Applicant argues that duplications of one or more exons cause up to 11% of all DMD cases, and duplications of exon 2 are the most common, accounting for 10% of all duplications. Targeting of exon 2 duplication mutations provides a very wide therapeutic window. For example, skipping of a single copy results in a full-length wild-type dystrophin, and skipping of both copies results in alternate translational initiation from a highly functional internal ribosome entry site (IRES) within exon 5. The specification further demonstrates that the methods are enabled for patients with mutations within exons 1-4. Mutations in exons 1 to 4 represent 5-6% of the DMD patient population. Because no animal models are available to test this hypothesis, patient-derived fibroblasts that were transdifferentiated into myoblasts (FibroMyoD) were used to evaluate exon skipping and dystrophin expression following treatment with scAAV1.U7-ACCA, with or without PDN. The five cell lines each carried different mutations. Three cell lines have nonsense mutations within exons 1-3; one cell line carries a splice site mutation in the -1 position relative to exon 3 that results in an in-frame exon 3-deleted transcript; and one cell line carries an in-frame duplication of exons 3-4. After treatment, all cell lines with nonsense mutations displayed a transcript corresponding to nearly 100% exon 2 skipping.

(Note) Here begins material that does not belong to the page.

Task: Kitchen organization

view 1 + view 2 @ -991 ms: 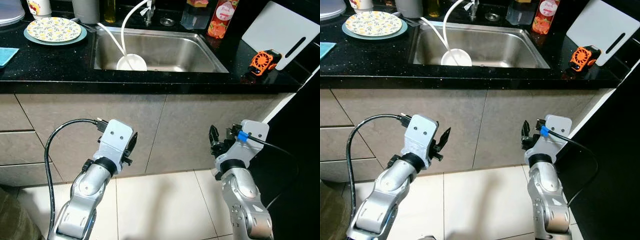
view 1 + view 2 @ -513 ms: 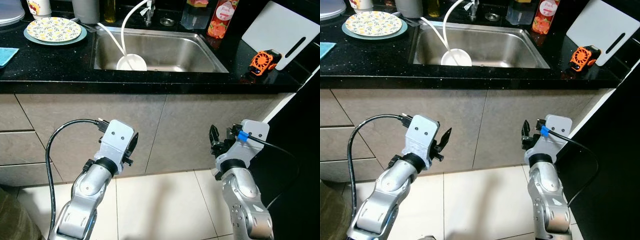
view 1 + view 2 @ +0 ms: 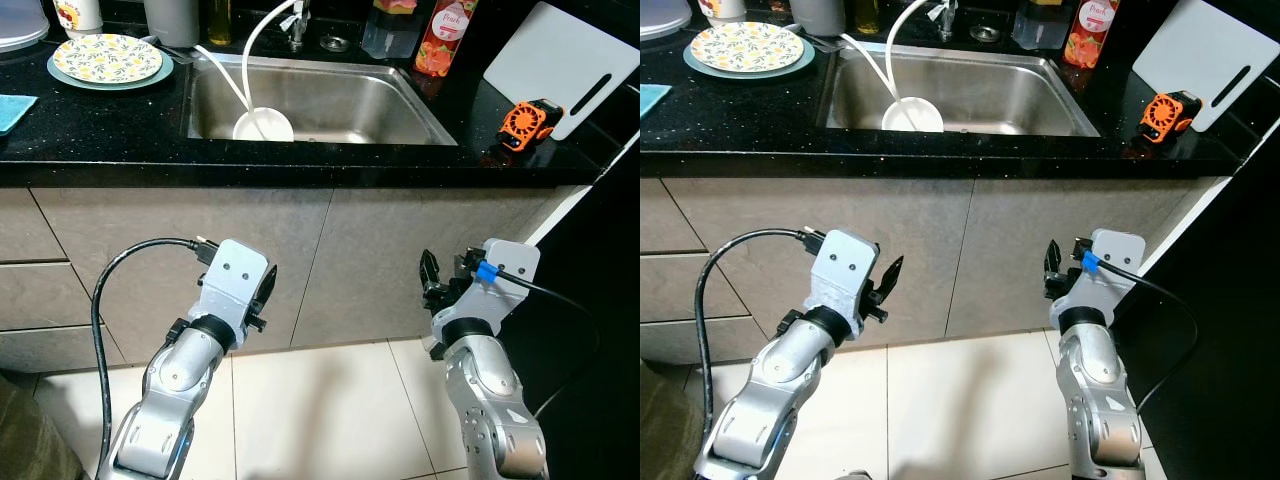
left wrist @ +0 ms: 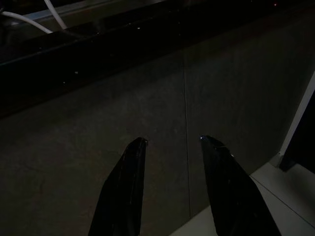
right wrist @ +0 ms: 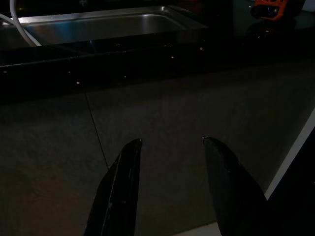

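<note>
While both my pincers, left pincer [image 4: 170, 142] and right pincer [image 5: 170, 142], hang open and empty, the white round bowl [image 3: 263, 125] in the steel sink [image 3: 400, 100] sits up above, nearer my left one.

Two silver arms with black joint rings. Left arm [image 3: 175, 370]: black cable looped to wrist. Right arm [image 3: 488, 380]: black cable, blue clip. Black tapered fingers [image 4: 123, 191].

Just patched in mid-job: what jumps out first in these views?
The stainless steel sink set in the black countertop, with a white bowl inside. Left of it sits a yellow patterned plate; right of it an orange-black gadget by a white cutting board. The left gripper and right gripper hang open below, facing the cabinet front.
</note>
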`<state>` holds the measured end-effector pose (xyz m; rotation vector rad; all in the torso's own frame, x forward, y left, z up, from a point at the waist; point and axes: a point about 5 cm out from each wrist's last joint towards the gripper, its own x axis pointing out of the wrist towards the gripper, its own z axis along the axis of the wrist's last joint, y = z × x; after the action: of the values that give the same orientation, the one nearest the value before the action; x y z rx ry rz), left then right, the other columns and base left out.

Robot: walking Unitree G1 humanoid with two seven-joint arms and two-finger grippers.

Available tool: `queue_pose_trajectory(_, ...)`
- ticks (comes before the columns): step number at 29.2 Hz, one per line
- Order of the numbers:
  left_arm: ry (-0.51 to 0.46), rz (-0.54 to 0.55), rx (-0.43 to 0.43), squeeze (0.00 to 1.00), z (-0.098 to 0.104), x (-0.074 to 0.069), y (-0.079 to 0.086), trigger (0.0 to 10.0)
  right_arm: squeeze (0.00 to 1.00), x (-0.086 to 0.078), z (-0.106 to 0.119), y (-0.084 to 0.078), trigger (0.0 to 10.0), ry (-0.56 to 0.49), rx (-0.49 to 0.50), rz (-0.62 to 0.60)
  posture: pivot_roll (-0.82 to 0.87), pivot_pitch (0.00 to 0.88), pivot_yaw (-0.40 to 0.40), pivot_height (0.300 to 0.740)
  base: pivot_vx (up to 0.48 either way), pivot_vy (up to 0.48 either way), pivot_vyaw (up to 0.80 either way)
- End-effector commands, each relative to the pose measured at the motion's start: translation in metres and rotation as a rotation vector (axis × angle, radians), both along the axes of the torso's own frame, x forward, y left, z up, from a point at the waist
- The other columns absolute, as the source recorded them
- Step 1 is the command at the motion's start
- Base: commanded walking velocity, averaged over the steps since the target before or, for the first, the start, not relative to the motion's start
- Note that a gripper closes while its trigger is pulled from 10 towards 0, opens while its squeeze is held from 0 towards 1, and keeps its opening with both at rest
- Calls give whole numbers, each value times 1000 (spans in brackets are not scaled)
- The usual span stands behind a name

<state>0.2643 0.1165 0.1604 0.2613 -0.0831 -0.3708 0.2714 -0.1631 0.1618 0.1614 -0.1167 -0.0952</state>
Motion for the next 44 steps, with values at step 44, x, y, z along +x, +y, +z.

However, the instant claims encompass delivery of an enormous possible genus of sequences of any length (i.e. 4nt) that are 80% identical to instant SEQ ID NO: 1 and do not have the structural requirements to result in targeting of exons 1, 2, 3, or 4 mutations.
Applicant argues that the specification explains the structural basis for the function of SEQ ID NO: 1. The vector contains four copies of the U7snRNA in a self-complementary genome, with two copies targeting the splice acceptor site (sequence A) and two copies targeting the splice donor site (sequence C), encapsulated in AAV9 (scAAV9.U7ACCA). This structural description enables one of ordinary skill in the art to understand which features are essential for function.
Applicant is arguing limitations that are not claimed. The claims are not limited to the specific vector argued by applicant.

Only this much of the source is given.